Figure 1. Specimen preparation. (A) 2 mm thickness using wax gauge into disc; (B) 20 mm diameter disc; (C) modeling wax carved; (D) mold obtained after wax elimination.
Figure 2. Specimens of four different provisional materials. (A) polymethyl methacrylate (DPI Self-Cure); (B) 10-ethoxylated bisphenol A dimethacrylate (Oratemp C&B); (C) bis-acryl composite resin (Vivadent); (D) light-cure composite (Fusion Flo).
Provisional material preparation
Four different provisional materials were selected for this study, each packed into the molds to create the sample specimens. Each material group consisted of 10 specimens, making up the following groups: Group 1: polymethyl methacrylate (DPI), Group 2: 10-ethoxylated bisphenol A dimethacrylate (Oratemp C&B), Group 3: bis-acryl composite resin (Systemp C&B, Ivoclar Vivadent) and Group 4: bis-acryl composite (Systemp C&B, Ivoclar Vivadent) combined with light-cure composite (Fusion Flo LC).
Specimen processing
Following the manufacturer's instructions, all provisional materials underwent meticulous mixing to guarantee precise chemical consistency and optimal performance. Once the polymerization was complete, the specimens were carefully trimmed using green-coded tungsten carbide acrylic trimming burs. Subsequently, polishing was carried out using pumice powder in a wet buff to attain a smooth and flawless surface finish. The uniformity of the specimens during trimming and polishing was maintained using a gauge. Gross trimming ensured that the specimens were cut to similar sizes, while the gauge was used to achieve consistent thickness and surface finish across all specimens.

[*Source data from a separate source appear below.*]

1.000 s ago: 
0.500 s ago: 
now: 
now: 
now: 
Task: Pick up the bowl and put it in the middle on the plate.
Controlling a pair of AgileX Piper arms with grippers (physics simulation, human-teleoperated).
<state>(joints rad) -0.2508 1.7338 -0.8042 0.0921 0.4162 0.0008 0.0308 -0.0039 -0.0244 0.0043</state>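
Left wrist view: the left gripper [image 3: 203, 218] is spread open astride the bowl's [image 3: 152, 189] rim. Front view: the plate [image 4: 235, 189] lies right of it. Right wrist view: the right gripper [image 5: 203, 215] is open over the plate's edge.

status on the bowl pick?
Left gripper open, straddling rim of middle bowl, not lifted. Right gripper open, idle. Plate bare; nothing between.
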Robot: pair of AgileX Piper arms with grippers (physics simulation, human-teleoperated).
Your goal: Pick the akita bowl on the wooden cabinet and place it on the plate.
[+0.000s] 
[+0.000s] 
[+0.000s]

Baseline color measurement
The initial color assessments of all specimens were conducted utilizing a reflectance spectrophotometer (FRU, Shenzhen, China), operating within the framework of the CIELAB color space system. This system delineates color through three fundamental parameters: L (representing lightness), a (reflecting the spectrum from green to red), and b (encompassing the spectrum from blue to yellow).
Artificial saliva preparation
To replicate the conditions of the oral environment, a laboratory-produced artificial saliva was formulated. The pH of the solution was carefully adjusted to 6.75 ± 0.15 by adding 10 N sodium hydroxide. Subsequently, the final mixture underwent sterilization in an autoclave to eliminate any potential contaminants, ensuring its suitability for use in the study [3].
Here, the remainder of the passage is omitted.